* _Work instructions_: An exact reprint of the whole listing is what the answer must contain.

• • • •

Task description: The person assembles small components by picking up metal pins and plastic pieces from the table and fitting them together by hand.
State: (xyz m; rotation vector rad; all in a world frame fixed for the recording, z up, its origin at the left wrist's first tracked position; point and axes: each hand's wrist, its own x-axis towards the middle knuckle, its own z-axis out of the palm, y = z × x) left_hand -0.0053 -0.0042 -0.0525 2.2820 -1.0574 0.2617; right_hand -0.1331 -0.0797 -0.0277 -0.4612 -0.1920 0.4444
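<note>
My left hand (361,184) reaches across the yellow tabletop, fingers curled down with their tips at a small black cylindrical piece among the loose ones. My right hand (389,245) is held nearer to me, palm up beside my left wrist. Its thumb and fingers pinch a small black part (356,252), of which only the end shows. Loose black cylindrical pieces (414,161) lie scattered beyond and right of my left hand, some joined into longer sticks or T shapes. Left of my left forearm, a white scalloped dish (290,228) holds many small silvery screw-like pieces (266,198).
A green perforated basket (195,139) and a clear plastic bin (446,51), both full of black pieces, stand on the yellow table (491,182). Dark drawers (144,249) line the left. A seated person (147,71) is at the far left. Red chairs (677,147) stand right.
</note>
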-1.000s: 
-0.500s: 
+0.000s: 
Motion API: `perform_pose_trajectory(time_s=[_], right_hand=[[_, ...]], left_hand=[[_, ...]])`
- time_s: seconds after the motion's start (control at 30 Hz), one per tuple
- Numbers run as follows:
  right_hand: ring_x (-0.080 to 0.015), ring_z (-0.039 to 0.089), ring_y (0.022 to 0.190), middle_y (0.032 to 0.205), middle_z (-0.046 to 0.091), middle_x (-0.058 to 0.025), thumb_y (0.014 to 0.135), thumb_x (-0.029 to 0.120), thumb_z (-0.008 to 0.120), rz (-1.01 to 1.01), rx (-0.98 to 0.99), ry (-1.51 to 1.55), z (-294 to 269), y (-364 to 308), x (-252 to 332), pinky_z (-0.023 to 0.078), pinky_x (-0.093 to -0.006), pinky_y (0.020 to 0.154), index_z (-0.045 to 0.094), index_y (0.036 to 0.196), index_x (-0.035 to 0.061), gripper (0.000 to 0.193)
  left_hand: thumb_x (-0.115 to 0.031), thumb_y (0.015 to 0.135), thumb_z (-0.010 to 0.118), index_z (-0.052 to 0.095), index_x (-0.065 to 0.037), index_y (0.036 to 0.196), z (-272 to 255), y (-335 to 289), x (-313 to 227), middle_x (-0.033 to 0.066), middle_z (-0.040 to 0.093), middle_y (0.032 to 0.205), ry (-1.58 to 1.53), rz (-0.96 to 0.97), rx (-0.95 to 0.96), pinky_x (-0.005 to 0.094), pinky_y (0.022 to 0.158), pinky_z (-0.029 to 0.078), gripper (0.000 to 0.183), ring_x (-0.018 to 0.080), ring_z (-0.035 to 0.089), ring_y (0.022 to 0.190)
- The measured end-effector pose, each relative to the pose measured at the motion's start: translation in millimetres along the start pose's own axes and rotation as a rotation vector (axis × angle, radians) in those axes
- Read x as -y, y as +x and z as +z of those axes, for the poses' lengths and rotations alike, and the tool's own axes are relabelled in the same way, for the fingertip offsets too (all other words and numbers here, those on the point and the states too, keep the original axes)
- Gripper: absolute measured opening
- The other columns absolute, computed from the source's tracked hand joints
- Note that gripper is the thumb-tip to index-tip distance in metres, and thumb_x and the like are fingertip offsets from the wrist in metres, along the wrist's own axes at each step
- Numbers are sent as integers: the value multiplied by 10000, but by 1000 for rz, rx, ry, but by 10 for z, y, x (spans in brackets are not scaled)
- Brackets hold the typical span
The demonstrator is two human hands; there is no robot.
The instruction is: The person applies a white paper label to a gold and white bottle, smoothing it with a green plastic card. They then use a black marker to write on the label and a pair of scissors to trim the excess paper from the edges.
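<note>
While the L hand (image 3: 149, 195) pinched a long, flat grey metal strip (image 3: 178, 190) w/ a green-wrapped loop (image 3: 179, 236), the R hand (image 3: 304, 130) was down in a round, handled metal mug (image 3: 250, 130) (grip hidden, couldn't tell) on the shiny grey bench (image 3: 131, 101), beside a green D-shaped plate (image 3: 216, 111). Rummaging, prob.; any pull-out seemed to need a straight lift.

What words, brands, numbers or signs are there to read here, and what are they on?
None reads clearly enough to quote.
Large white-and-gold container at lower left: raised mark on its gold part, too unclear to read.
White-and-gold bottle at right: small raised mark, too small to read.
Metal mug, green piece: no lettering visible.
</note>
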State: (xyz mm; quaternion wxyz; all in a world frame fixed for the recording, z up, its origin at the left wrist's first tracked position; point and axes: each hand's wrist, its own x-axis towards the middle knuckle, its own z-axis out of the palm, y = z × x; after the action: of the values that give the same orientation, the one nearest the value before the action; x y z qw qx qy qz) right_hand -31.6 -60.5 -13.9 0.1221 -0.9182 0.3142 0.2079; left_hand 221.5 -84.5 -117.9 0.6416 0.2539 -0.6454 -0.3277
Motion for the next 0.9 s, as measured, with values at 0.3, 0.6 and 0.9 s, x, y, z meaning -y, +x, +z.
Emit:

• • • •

* _Response for this exercise_:
Task description: The person assembles small components by picking up metal pins and plastic pieces from the table and fitting them together by hand.
State: (xyz m; rotation vector rad; all in a world frame fixed for the recording, z up, its origin at the left wrist's first tracked position; point and axes: each hand's wrist, its own x-axis towards the middle knuckle, its own z-axis out of the palm, y = z × x) left_hand -0.0053 -0.0042 -0.0525 2.2820 -1.0574 0.2617; right_hand -0.1331 -0.0797 -0.0277 -0.4612 -0.1920 0.4444
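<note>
My left hand (361,184) reaches across the yellow tabletop, fingers curled down with their tips at a small black cylindrical piece among the loose ones. My right hand (389,245) is held nearer to me, palm up beside my left wrist. Its thumb and fingers pinch a small black part (356,252), of which only the end shows. Loose black cylindrical pieces (414,161) lie scattered beyond and right of my left hand, some joined into longer sticks or T shapes. Left of my left forearm, a white scalloped dish (290,228) holds many small silvery screw-like pieces (266,198).
A green perforated basket (195,139) and a clear plastic bin (446,51), both full of black pieces, stand on the yellow table (491,182). Dark drawers (144,249) line the left. A seated person (147,71) is at the far left. Red chairs (677,147) stand right.
</note>
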-1.000s: 
-0.500s: 
+0.000s: 
Motion API: `perform_pose_trajectory(time_s=[_], right_hand=[[_, ...]], left_hand=[[_, ...]])`
- time_s: seconds after the motion's start (control at 30 Hz), one per tuple
- Numbers run as follows:
  right_hand: ring_x (-0.080 to 0.015), ring_z (-0.039 to 0.089), ring_y (0.022 to 0.190), middle_y (0.032 to 0.205), middle_z (-0.046 to 0.091), middle_x (-0.058 to 0.025), thumb_y (0.014 to 0.135), thumb_x (-0.029 to 0.120), thumb_z (-0.008 to 0.120), rz (-1.01 to 1.01), rx (-0.98 to 0.99), ry (-1.51 to 1.55), z (-294 to 269), y (-364 to 308), x (-252 to 332), pinky_z (-0.023 to 0.078), pinky_x (-0.093 to -0.006), pinky_y (0.020 to 0.154), index_z (-0.045 to 0.094), index_y (0.036 to 0.196), index_x (-0.035 to 0.061), gripper (0.000 to 0.193)
  left_hand: thumb_x (-0.115 to 0.031), thumb_y (0.015 to 0.135), thumb_z (-0.010 to 0.118), index_z (-0.052 to 0.095), index_x (-0.065 to 0.037), index_y (0.036 to 0.196), z (-272 to 255), y (-335 to 289), x (-313 to 227), middle_x (-0.033 to 0.066), middle_z (-0.040 to 0.093), middle_y (0.032 to 0.205), ry (-1.58 to 1.53), rz (-0.96 to 0.97), rx (-0.95 to 0.96), pinky_x (-0.005 to 0.094), pinky_y (0.022 to 0.158), pinky_z (-0.029 to 0.078), gripper (0.000 to 0.183), ring_x (-0.018 to 0.080), ring_z (-0.035 to 0.089), ring_y (0.022 to 0.190)
- The measured end-effector pose, each relative to the pose measured at the motion's start: translation in millimetres along the start pose's own axes and rotation as a rotation vector (axis × angle, radians) in those axes
- Read x as -y, y as +x and z as +z of those axes, for the poses' lengths and rotations alike, and the tool's own axes are relabelled in the same way, for the fingertip offsets too (all other words and numbers here, those on the point and the states too, keep the original axes)
- Gripper: absolute measured opening
- The other columns absolute, computed from the source's tracked hand joints
- Note that gripper is the thumb-tip to index-tip distance in metres, and thumb_x and the like are fingertip offsets from the wrist in metres, along the wrist's own axes at each step
- Numbers are sent as integers: the value multiplied by 10000, but by 1000 for rz, rx, ry, but by 10 for z, y, x (spans in brackets are not scaled)
- Brackets hold the typical span
The demonstrator is two human hands; there is no robot.
The instruction is: The person applies a white paper label to a gold and white bottle, smoothing it with a green plastic card. They then use a black marker to write on the label and a pair of scissors to trim the excess paper from the edges.
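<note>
While the L hand (image 3: 149, 195) pinched a long, flat grey metal strip (image 3: 178, 190) w/ a green-wrapped loop (image 3: 179, 236), the R hand (image 3: 304, 130) was down in a round, handled metal mug (image 3: 250, 130) (grip hidden, couldn't tell) on the shiny grey bench (image 3: 131, 101), beside a green D-shaped plate (image 3: 216, 111). Rummaging, prob.; any pull-out seemed to need a straight lift.

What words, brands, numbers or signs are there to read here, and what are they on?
None reads clearly enough to quote.
Large white-and-gold container at lower left: raised mark on its gold part, too unclear to read.
White-and-gold bottle at right: small raised mark, too small to read.
Metal mug, green piece: no lettering visible.
</note>
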State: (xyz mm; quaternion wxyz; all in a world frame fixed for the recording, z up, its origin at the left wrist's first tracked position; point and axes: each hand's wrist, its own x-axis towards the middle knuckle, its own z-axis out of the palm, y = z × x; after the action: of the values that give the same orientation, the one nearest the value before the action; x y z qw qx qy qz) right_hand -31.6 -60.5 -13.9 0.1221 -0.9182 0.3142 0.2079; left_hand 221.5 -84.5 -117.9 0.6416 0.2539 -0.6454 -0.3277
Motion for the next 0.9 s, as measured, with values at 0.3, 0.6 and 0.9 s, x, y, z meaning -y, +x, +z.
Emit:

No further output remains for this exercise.